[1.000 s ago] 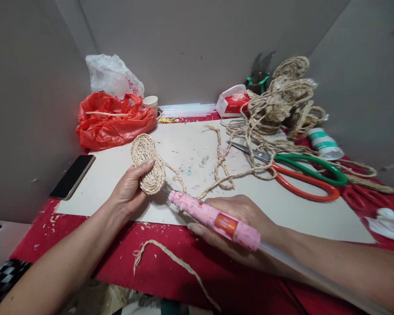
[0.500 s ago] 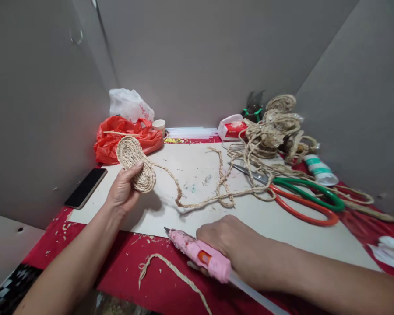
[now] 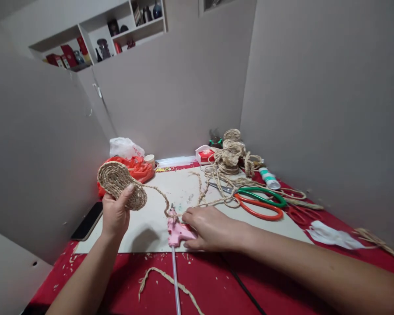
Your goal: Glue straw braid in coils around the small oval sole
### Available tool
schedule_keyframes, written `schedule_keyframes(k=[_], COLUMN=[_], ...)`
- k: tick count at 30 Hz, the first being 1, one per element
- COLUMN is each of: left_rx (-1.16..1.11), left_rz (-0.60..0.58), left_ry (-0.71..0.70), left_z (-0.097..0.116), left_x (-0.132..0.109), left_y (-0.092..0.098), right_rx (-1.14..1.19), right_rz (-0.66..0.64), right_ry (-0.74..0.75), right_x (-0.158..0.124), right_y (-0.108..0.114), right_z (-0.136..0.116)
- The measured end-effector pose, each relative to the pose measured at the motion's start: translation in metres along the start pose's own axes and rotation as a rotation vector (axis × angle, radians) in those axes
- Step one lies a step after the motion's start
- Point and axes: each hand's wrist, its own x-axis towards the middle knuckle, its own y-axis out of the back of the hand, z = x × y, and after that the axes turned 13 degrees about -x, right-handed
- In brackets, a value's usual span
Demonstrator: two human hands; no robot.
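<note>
My left hand [image 3: 116, 214] holds a coiled braided-straw sole [image 3: 121, 186] up above the left side of the board, thumb on its face and fingers behind. From the sole's right edge a braided cord [image 3: 162, 194] runs down to the board. A pink hot glue gun [image 3: 174, 229] is at the board's front edge, nozzle pointing away, with a long clear glue stick [image 3: 175, 280] sticking out of its back. My right hand [image 3: 210, 228] is around the gun's handle, fingers above and thumb below. The cord passes close to the nozzle and my fingertips.
Large scissors [image 3: 259, 202] with green and orange handles lie on the pale board [image 3: 144, 240], near a heap of straw cord [image 3: 231, 157]. A phone [image 3: 88, 222], a red plastic bag [image 3: 139, 168] and a paper cup [image 3: 149, 160] are at left. A loose cord [image 3: 164, 273] lies in front.
My right hand has moved the glue gun forward onto the board and turned its nozzle away. My left hand still holds the sole. The view has tilted up, showing wall shelves.
</note>
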Motion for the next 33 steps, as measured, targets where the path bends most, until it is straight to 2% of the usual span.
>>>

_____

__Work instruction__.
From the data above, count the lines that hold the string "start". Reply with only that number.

__Response below__.
2